WHAT IS REQUIRED: The whole listing is to be written out again exactly; the pictures are not.

DATA EXTRACT:
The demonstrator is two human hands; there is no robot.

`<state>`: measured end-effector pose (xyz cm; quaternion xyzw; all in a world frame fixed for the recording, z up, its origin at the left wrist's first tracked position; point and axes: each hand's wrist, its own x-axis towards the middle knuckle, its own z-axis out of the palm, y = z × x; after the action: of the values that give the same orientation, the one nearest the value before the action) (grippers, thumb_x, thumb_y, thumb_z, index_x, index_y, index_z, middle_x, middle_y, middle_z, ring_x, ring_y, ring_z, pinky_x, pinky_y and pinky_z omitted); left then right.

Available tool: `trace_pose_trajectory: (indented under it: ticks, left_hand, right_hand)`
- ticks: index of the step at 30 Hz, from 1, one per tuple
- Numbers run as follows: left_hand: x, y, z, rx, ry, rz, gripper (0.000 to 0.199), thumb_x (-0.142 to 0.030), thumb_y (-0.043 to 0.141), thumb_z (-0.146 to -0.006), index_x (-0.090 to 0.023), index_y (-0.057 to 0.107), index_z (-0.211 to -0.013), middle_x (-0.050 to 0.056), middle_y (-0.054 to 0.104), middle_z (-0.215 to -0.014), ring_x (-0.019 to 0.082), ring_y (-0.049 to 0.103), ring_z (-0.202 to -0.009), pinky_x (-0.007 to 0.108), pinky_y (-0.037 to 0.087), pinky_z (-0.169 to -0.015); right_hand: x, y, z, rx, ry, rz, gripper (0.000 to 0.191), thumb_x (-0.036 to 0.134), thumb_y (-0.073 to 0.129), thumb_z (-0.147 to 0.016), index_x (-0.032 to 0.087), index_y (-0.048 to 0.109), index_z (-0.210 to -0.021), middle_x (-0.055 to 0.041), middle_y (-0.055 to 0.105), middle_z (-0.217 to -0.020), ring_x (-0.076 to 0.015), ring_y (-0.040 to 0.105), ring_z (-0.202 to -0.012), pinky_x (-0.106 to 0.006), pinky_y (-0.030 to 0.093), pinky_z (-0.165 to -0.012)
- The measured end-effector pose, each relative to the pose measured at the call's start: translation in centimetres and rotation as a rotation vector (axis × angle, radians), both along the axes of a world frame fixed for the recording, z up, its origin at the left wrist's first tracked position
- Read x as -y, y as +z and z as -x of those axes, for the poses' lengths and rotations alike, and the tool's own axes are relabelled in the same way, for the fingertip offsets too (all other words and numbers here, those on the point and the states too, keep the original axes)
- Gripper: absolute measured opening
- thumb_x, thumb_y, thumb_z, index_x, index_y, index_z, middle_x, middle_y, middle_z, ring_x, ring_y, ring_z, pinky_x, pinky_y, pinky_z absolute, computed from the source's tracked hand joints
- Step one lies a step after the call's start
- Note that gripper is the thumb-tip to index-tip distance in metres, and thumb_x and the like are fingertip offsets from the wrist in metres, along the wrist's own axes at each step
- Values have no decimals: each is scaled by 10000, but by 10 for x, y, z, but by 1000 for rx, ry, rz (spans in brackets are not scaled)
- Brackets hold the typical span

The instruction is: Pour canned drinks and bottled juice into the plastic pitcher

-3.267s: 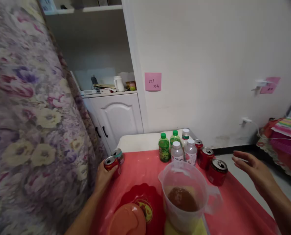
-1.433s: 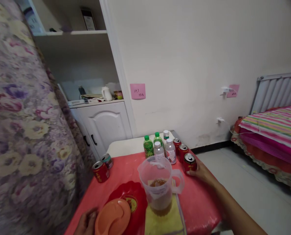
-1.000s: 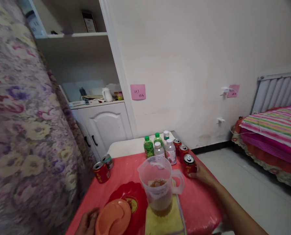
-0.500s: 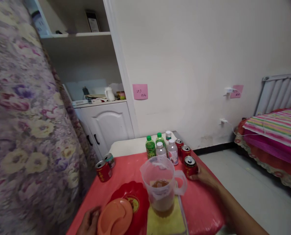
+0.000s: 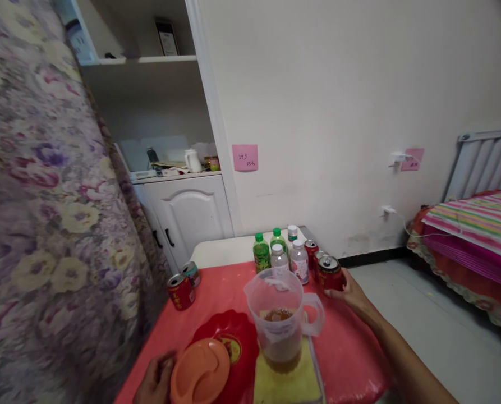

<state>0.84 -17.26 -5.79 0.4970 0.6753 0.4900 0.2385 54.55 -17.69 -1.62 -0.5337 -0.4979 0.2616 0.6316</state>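
My right hand (image 5: 351, 294) is wrapped round a red drink can (image 5: 330, 274) with a black top, held upright just off the table at the right. Close behind it stand other red cans (image 5: 311, 249), partly hidden. My left hand (image 5: 156, 377), fingers curled, grips the left edge of an orange plastic lid (image 5: 202, 370) above a red scalloped plate (image 5: 239, 322). Between my hands a clear plastic pitcher (image 5: 277, 325) holds some brown liquid. It stands on a yellow cloth (image 5: 290, 381).
Green-capped bottles (image 5: 261, 252) and white-capped bottles (image 5: 299, 264) stand behind the pitcher. A red can (image 5: 180, 293) and a teal can (image 5: 192, 274) are at the table's left. A floral curtain (image 5: 40, 196) hangs left; a wall (image 5: 317, 112) rises behind the table.
My right hand has lifted the red can a little off the table, and the can now covers more of the one behind it. My left hand stays at the orange lid.
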Motion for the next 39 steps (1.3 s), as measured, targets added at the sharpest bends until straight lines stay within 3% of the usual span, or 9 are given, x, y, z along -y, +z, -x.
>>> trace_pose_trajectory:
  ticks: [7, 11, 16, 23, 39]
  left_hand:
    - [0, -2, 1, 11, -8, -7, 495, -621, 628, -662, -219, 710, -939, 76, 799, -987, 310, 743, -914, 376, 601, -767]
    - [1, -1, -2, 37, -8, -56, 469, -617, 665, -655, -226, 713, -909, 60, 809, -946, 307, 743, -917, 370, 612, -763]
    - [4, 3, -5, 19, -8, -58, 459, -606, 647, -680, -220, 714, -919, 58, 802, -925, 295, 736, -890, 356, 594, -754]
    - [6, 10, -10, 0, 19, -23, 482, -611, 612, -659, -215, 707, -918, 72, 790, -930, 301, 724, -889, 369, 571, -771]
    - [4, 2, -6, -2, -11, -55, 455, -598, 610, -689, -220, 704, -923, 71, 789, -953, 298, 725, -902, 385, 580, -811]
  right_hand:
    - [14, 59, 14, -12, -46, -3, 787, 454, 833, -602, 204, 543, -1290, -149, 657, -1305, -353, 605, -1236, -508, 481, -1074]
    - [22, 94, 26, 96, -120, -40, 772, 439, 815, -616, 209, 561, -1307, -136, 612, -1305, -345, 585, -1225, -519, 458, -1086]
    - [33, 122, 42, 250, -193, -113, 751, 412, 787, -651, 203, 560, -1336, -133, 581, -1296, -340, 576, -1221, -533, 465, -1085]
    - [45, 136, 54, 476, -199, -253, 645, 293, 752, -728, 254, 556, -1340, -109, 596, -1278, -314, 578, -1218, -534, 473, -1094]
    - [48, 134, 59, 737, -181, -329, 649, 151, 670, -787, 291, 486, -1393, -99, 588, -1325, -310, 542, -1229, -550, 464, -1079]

SOLUTION TO THIS EXERCISE:
The demonstrator is two human hands; there is no robot.

`<state>`: measured end-effector pose (xyz cm; quaternion xyzw; all in a world frame fixed for the recording, z up, its origin at the left wrist's first tracked position; point and axes: each hand's wrist, its own x-axis towards the middle knuckle, its own z-axis out of the palm, y = z × x; after the action: of the values that give the same orientation, the one nearest the value before the action) (grippers, thumb_x, thumb_y, thumb_z, index_x, index_y, index_z, middle_x, middle_y, middle_z, ring_x, ring_y, ring_z, pinky_x, pinky_y and pinky_z omitted); left then right.

Available tool: `trace_pose_trajectory: (indented under it: ticks, left_hand, right_hand)`
- ticks: index of the step at 30 Hz, from 1, one per tuple
- Numbers run as follows: left_hand: x, y, z, rx, ry, rz, gripper (0.000 to 0.199), thumb_x (-0.142 to 0.030), thumb_y (-0.043 to 0.141), thumb_z (-0.146 to -0.006), index_x (-0.090 to 0.023), index_y (-0.057 to 0.107), index_z (-0.211 to -0.013), middle_x (-0.050 to 0.056), middle_y (-0.054 to 0.104), middle_z (-0.215 to -0.014), ring_x (-0.019 to 0.082), ring_y (-0.049 to 0.103), ring_z (-0.202 to -0.009), pinky_x (-0.007 to 0.108), pinky_y (-0.037 to 0.087), pinky_z (-0.169 to -0.015); right_hand: x, y, z, rx, ry, rz, gripper (0.000 to 0.191), thumb_x (-0.036 to 0.134), thumb_y (-0.073 to 0.129), thumb_z (-0.147 to 0.016), index_x (-0.032 to 0.087), index_y (-0.048 to 0.109), index_z (-0.210 to -0.021), middle_x (-0.055 to 0.041), middle_y (-0.055 to 0.105), middle_z (-0.217 to -0.020), ring_x (-0.076 to 0.015), ring_y (-0.040 to 0.105), ring_z (-0.202 to -0.012), pinky_x (-0.106 to 0.006), pinky_y (-0.030 to 0.093), pinky_z (-0.165 to -0.012)
- The measured end-effector pose, each relative to the pose measured at the call's start: translation in centimetres and rotation as a rotation vector (axis × angle, radians), both along the axes of a world frame fixed for the recording, z up, its origin at the left wrist's first tracked position
- Read x as -y, y as +z and z as -x of those axes, for the poses' lengths and rotations alike, and the tool's own axes are relabelled in the same way, for the fingertip offsets too (all other words and numbers here, those on the point and the states too, keep the original axes)
- Gripper: absolute measured opening
- thumb_x, thumb_y, thumb_z, index_x, index_y, index_z, middle_x, middle_y, middle_z, ring_x, ring_y, ring_z, pinky_x, pinky_y, pinky_z absolute, computed from the source's tracked hand joints
- Step one lies a step after the call's start
- Note that gripper is the thumb-tip to index-tip distance in metres, and thumb_x and the like are fingertip offsets from the wrist in metres, along the wrist's own axes at each step
- Values have no decimals: each is scaled by 10000, but by 10 for x, y, z, but by 1000 for rx, ry, rz (spans in brackets are not scaled)
- Brackets hold the typical span

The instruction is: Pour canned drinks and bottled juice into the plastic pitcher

-3.267s: 
-1.433s: 
-1.000s: 
-0.500s: 
+0.000s: 

<state>0.84 -17.26 -5.79 0.4970 0.6753 0.4900 0.2385 54.55 -17.69 -1.62 -0.5337 -0.4979 0.2616 0.6316</state>
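My right hand (image 5: 351, 294) is wrapped round a red drink can (image 5: 330, 274) with a black top, held upright just off the table at the right. Close behind it stand other red cans (image 5: 311, 249), partly hidden. My left hand (image 5: 156, 377), fingers curled, grips the left edge of an orange plastic lid (image 5: 202, 370) above a red scalloped plate (image 5: 239, 322). Between my hands a clear plastic pitcher (image 5: 277, 325) holds some brown liquid. It stands on a yellow cloth (image 5: 290, 381).
Green-capped bottles (image 5: 261, 252) and white-capped bottles (image 5: 299, 264) stand behind the pitcher. A red can (image 5: 180, 293) and a teal can (image 5: 192, 274) are at the table's left. A floral curtain (image 5: 40, 196) hangs left; a wall (image 5: 317, 112) rises behind the table.
My right hand has lifted the red can a little off the table, and the can now covers more of the one behind it. My left hand stays at the orange lid.
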Motion for the next 39 steps (1.3 s), as measured, targets added at the sharpest bends until straight lines stay within 3% of the usual span, or 9 are given, x, y, z along -y, +z, -x.
>>> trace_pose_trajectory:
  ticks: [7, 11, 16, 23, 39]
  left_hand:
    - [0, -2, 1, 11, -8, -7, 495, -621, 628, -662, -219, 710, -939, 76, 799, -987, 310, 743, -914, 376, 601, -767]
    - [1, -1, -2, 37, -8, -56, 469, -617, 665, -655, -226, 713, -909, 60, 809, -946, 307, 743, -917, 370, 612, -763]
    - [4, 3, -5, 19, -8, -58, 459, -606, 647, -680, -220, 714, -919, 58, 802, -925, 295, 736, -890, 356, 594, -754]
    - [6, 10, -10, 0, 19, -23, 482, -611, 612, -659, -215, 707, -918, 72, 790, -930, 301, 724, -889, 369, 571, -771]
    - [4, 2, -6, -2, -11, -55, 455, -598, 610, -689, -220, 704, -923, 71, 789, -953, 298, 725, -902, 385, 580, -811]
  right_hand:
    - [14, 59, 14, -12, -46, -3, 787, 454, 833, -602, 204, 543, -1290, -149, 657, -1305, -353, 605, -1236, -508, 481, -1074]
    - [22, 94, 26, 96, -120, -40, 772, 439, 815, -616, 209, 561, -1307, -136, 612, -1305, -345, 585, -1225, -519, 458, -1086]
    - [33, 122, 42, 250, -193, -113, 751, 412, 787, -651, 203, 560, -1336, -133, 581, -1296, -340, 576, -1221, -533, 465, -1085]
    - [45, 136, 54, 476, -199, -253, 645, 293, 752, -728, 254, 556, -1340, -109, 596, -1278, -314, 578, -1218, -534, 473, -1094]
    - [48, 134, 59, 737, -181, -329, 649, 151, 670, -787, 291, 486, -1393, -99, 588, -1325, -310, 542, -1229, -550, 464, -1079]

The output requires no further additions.